_Dataset excerpt_:
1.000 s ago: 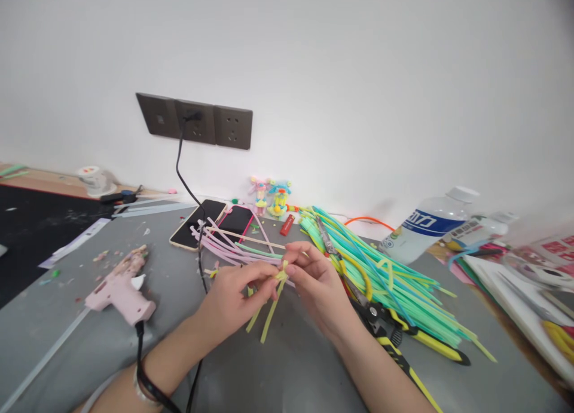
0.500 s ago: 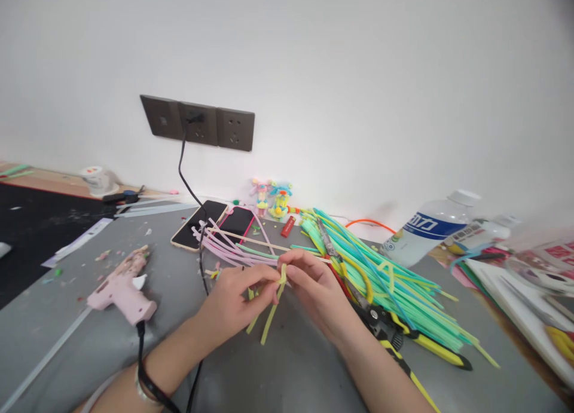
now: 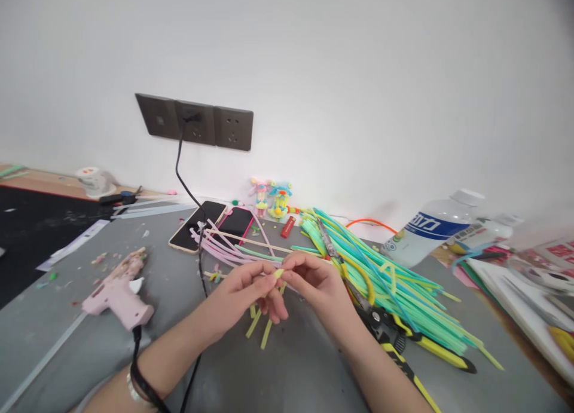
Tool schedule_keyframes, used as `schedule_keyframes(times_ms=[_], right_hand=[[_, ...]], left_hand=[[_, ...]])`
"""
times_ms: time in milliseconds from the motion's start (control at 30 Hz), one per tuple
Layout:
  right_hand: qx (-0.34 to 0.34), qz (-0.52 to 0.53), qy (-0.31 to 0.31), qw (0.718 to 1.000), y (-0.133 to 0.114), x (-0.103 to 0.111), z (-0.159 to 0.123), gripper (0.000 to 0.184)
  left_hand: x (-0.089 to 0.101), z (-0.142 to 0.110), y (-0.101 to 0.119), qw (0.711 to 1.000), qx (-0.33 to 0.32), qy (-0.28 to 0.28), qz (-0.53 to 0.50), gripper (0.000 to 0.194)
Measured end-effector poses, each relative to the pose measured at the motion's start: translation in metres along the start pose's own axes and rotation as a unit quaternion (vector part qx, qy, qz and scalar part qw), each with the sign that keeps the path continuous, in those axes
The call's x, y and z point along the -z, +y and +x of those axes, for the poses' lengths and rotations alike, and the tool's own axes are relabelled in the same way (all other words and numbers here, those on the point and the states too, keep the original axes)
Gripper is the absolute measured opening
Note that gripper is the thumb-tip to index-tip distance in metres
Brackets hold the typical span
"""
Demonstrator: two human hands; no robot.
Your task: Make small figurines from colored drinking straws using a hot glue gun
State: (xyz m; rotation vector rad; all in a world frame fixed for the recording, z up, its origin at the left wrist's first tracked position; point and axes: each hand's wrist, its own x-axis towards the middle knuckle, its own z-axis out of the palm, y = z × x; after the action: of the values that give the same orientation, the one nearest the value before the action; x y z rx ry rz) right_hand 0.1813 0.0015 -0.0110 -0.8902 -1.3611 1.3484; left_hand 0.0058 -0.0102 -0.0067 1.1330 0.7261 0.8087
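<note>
Both hands meet over the middle of the grey table. My left hand (image 3: 244,293) pinches a yellow pipe cleaner (image 3: 266,334) between thumb and forefinger, its other fingers curled below. My right hand (image 3: 311,281) grips the same piece from the other side, fingertips nearly touching the left ones. A bent yellow bit shows between the fingertips, and loose ends hang down under the left hand. Most of the piece is hidden by the fingers. Pink pipe cleaners (image 3: 224,250) lie just behind the hands.
Green pipe cleaners (image 3: 403,293) lie at right with yellow-handled pliers (image 3: 381,320) on them. A pink glue gun (image 3: 119,299) rests left, its black cord crossing my left wrist. Behind are two phones (image 3: 197,225), a red lighter (image 3: 288,226), small figures (image 3: 278,201) and a bottle (image 3: 433,228).
The yellow piece has turned between my fingertips, its upper end now tilted sideways. My left fingers have curled lower beneath it. The view has shifted slightly.
</note>
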Motion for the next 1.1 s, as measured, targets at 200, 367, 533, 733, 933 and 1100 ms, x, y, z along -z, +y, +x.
schedule_keyframes(times_ms=[200,367,533,733,933,1100], right_hand=[[0.068,-0.178,0.006,0.982,-0.001,0.001,-0.003,0.010],[0.096,-0.231,-0.031,0.968,-0.001,0.002,-0.003,0.009],[0.112,-0.244,-0.023,0.963,0.000,0.003,-0.001,0.008],[0.159,-0.267,-0.003,0.951,0.001,0.003,-0.001,0.008],[0.209,-0.348,0.007,0.914,0.002,0.002,-0.006,0.011],[0.282,-0.369,0.018,0.885,0.000,0.000,-0.008,0.014]], left_hand=[[0.005,0.003,-0.004,0.994,-0.023,0.024,0.107,0.032],[0.009,0.006,-0.008,0.992,-0.004,0.047,0.114,0.034],[0.009,0.007,-0.008,0.996,0.001,0.045,0.079,0.033],[0.011,0.006,-0.003,0.989,-0.020,0.058,0.135,0.032],[0.010,0.005,-0.001,0.981,-0.042,0.081,0.171,0.032],[0.009,0.005,-0.004,0.989,-0.040,0.089,0.113,0.033]])
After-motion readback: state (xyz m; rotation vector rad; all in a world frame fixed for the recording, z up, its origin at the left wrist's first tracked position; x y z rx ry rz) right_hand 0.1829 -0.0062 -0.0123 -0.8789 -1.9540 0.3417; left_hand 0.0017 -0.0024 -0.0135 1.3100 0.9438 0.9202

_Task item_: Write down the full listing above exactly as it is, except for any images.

_Result for this exercise_:
1.000 s ago: 
0.500 s ago: 
now: 
Tool schedule_keyframes, used as `schedule_keyframes(times_ms=[_], right_hand=[[_, ...]], left_hand=[[_, ...]])`
"""
times_ms: time in milliseconds from the motion's start (control at 30 Hz), one per tuple
Layout:
  right_hand: qx (-0.34 to 0.34), qz (-0.52 to 0.53), qy (-0.31 to 0.31), qw (0.718 to 1.000), y (-0.133 to 0.114), x (-0.103 to 0.111), z (-0.159 to 0.123), gripper (0.000 to 0.184)
  left_hand: x (-0.089 to 0.101), z (-0.142 to 0.110), y (-0.101 to 0.119), qw (0.711 to 1.000), qx (-0.33 to 0.32), qy (-0.28 to 0.28), qz (-0.53 to 0.50), gripper (0.000 to 0.194)
Measured end-effector poses, each relative to the pose measured at the motion's start: translation in metres along the start pose's own axes and rotation as a unit quaternion (vector part qx, qy, qz and scalar part qw), each with the sign that keeps the path continuous, in those axes
The call's x, y and z point along the -z, +y and +x of those axes, for the poses' lengths and rotations alike, and the tool's own axes are relabelled in the same way (all other words and numbers here, those on the point and the states too, keep the original axes)
Gripper is the absolute measured opening
Note that gripper is the thumb-tip to index-tip distance in metres
Brackets hold the typical span
"""
Demonstrator: two human hands; no robot.
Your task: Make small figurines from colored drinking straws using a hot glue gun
State: (xyz m; rotation vector rad; all in a world frame fixed for the recording, z up, its origin at the left wrist's first tracked position; point and axes: each hand's wrist, its own x-axis towards the middle knuckle, its own z-axis out of the palm, y = z × x; after the action: of the values that give the same orientation, the one nearest the value before the action; x y z rx ry rz) right_hand 0.1813 0.0015 -0.0110 -0.8902 -1.3611 1.3484; left_hand 0.0058 -0.0102 -0.0067 1.1330 0.7261 0.8087
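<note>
Both hands meet over the middle of the grey table. My left hand (image 3: 244,293) pinches a yellow pipe cleaner (image 3: 266,334) between thumb and forefinger, its other fingers curled below. My right hand (image 3: 311,281) grips the same piece from the other side, fingertips nearly touching the left ones. A bent yellow bit shows between the fingertips, and loose ends hang down under the left hand. Most of the piece is hidden by the fingers. Pink pipe cleaners (image 3: 224,250) lie just behind the hands.
Green pipe cleaners (image 3: 403,293) lie at right with yellow-handled pliers (image 3: 381,320) on them. A pink glue gun (image 3: 119,299) rests left, its black cord crossing my left wrist. Behind are two phones (image 3: 197,225), a red lighter (image 3: 288,226), small figures (image 3: 278,201) and a bottle (image 3: 433,228).
The yellow piece has turned between my fingertips, its upper end now tilted sideways. My left fingers have curled lower beneath it. The view has shifted slightly.
</note>
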Motion for the next 1.1 s, as measured, targets at 200, 367, 533, 733, 933 and 1100 ms, x, y, z along -z, +y, +x.
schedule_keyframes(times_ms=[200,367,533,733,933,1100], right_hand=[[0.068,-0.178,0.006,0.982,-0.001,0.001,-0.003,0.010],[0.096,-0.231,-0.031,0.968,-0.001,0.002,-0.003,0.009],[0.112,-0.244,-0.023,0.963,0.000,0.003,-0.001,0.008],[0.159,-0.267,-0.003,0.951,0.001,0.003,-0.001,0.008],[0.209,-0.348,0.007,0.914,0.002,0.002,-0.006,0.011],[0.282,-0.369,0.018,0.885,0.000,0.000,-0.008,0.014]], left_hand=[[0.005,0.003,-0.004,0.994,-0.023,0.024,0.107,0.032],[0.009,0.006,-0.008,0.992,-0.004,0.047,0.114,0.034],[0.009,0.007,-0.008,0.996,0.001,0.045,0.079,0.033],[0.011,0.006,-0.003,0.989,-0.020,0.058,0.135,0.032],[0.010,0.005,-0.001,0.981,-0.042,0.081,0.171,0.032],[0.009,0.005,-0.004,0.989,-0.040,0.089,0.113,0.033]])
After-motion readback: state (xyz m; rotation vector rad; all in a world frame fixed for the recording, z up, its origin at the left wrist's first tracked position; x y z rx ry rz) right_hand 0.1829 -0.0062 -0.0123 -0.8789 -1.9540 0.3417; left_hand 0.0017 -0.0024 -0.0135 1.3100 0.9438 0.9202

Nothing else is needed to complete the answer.